#### [WORK ORDER]
Go over the data and copy out each line with "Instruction" in it.
** TASK INPUT follows **
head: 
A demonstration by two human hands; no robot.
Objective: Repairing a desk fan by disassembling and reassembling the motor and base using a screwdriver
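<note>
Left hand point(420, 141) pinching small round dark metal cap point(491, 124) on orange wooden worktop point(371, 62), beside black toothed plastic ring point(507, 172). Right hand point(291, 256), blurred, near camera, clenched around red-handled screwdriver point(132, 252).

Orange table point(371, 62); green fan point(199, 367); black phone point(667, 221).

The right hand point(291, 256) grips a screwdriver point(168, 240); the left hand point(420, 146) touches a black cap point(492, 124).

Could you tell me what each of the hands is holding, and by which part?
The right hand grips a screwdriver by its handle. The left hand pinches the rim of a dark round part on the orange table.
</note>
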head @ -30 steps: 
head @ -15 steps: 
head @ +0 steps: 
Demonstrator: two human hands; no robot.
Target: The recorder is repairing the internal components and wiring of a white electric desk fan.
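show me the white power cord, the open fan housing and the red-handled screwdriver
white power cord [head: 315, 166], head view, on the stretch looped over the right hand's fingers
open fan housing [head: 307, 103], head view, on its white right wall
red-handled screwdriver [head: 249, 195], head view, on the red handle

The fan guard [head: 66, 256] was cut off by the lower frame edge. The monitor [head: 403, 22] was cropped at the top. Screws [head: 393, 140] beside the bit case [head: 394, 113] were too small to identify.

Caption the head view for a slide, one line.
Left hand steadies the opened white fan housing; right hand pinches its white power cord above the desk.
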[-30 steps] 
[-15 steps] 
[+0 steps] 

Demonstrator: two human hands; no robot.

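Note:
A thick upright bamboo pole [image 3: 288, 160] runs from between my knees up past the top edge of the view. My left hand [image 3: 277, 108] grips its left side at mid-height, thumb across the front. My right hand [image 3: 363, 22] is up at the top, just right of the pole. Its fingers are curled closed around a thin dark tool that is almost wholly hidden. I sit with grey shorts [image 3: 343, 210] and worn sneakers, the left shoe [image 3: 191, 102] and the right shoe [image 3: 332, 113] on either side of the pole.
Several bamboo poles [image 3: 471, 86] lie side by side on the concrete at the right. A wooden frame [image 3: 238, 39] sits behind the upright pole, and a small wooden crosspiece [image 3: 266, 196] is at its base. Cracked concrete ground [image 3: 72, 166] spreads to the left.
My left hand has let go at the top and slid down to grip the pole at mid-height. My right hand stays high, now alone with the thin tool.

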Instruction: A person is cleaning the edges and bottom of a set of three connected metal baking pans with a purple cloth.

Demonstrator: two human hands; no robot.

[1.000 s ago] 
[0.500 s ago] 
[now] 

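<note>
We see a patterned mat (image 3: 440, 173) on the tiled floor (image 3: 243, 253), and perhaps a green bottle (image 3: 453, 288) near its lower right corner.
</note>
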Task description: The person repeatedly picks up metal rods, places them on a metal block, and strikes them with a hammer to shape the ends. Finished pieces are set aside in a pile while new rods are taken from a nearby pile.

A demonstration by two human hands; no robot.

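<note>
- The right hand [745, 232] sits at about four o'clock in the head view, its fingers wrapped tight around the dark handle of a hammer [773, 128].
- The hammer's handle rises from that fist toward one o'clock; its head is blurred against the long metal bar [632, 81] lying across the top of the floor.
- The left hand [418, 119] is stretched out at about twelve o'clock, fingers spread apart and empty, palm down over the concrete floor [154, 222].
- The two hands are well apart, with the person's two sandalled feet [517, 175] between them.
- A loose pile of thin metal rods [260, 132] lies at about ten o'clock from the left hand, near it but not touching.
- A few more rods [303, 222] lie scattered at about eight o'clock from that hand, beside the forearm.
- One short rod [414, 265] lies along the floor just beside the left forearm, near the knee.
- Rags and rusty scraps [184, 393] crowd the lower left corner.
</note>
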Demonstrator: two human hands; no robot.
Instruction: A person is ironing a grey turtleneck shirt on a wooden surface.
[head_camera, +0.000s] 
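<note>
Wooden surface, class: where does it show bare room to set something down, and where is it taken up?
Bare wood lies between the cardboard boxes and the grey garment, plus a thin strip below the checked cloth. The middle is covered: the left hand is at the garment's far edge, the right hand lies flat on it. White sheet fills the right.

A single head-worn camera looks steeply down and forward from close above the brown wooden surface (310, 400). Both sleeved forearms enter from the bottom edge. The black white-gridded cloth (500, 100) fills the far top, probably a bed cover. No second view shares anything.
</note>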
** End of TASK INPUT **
#### [SOLVED EXERCISE]
Instruction: A person is cleaning the edges and bottom of a set of three connected metal baking pans with a purple cloth.
Instruction: A person is ironing a grey turtleneck shirt on a wooden surface.

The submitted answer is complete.